What the task requires:
Go through the listing and retype each line exactly.

'''

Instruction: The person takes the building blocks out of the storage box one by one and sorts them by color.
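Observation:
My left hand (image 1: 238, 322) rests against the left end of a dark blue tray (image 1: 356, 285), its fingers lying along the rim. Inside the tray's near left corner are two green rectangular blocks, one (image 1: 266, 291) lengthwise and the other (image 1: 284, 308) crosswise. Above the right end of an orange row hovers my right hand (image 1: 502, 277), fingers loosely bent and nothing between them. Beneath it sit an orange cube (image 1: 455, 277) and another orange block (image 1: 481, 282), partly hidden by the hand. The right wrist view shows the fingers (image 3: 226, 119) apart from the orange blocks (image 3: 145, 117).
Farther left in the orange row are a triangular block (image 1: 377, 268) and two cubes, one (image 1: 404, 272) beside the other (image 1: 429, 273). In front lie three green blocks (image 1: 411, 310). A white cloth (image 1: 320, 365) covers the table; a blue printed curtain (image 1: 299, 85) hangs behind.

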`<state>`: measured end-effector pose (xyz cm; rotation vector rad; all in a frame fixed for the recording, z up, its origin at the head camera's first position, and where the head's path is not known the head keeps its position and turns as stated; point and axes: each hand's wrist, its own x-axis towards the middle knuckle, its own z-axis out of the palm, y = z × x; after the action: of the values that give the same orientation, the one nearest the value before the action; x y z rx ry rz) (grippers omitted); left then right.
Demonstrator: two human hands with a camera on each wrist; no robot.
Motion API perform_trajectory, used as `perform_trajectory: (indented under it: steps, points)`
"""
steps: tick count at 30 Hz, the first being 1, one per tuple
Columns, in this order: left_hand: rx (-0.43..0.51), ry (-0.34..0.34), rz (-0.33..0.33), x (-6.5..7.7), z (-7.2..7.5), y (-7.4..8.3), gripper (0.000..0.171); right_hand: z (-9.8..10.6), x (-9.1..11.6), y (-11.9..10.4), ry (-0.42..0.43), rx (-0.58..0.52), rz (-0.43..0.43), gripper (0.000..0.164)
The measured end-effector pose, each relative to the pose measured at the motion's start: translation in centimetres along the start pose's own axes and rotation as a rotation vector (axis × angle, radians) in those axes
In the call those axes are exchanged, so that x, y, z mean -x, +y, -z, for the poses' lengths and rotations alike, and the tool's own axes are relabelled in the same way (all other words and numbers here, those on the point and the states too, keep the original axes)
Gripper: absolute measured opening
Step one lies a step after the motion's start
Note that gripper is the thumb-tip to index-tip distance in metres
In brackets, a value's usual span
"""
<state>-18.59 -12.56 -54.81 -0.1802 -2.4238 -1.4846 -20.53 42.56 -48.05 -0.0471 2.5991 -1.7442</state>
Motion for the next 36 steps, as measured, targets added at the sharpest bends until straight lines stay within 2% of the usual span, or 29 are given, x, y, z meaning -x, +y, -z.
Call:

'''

Answer space:
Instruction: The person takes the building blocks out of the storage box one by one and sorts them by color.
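Observation:
My left hand (image 1: 238, 322) rests against the left end of a dark blue tray (image 1: 356, 285), its fingers lying along the rim. Inside the tray's near left corner are two green rectangular blocks, one (image 1: 266, 291) lengthwise and the other (image 1: 284, 308) crosswise. Above the right end of an orange row hovers my right hand (image 1: 502, 277), fingers loosely bent and nothing between them. Beneath it sit an orange cube (image 1: 455, 277) and another orange block (image 1: 481, 282), partly hidden by the hand. The right wrist view shows the fingers (image 3: 226, 119) apart from the orange blocks (image 3: 145, 117).
Farther left in the orange row are a triangular block (image 1: 377, 268) and two cubes, one (image 1: 404, 272) beside the other (image 1: 429, 273). In front lie three green blocks (image 1: 411, 310). A white cloth (image 1: 320, 365) covers the table; a blue printed curtain (image 1: 299, 85) hangs behind.
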
`<state>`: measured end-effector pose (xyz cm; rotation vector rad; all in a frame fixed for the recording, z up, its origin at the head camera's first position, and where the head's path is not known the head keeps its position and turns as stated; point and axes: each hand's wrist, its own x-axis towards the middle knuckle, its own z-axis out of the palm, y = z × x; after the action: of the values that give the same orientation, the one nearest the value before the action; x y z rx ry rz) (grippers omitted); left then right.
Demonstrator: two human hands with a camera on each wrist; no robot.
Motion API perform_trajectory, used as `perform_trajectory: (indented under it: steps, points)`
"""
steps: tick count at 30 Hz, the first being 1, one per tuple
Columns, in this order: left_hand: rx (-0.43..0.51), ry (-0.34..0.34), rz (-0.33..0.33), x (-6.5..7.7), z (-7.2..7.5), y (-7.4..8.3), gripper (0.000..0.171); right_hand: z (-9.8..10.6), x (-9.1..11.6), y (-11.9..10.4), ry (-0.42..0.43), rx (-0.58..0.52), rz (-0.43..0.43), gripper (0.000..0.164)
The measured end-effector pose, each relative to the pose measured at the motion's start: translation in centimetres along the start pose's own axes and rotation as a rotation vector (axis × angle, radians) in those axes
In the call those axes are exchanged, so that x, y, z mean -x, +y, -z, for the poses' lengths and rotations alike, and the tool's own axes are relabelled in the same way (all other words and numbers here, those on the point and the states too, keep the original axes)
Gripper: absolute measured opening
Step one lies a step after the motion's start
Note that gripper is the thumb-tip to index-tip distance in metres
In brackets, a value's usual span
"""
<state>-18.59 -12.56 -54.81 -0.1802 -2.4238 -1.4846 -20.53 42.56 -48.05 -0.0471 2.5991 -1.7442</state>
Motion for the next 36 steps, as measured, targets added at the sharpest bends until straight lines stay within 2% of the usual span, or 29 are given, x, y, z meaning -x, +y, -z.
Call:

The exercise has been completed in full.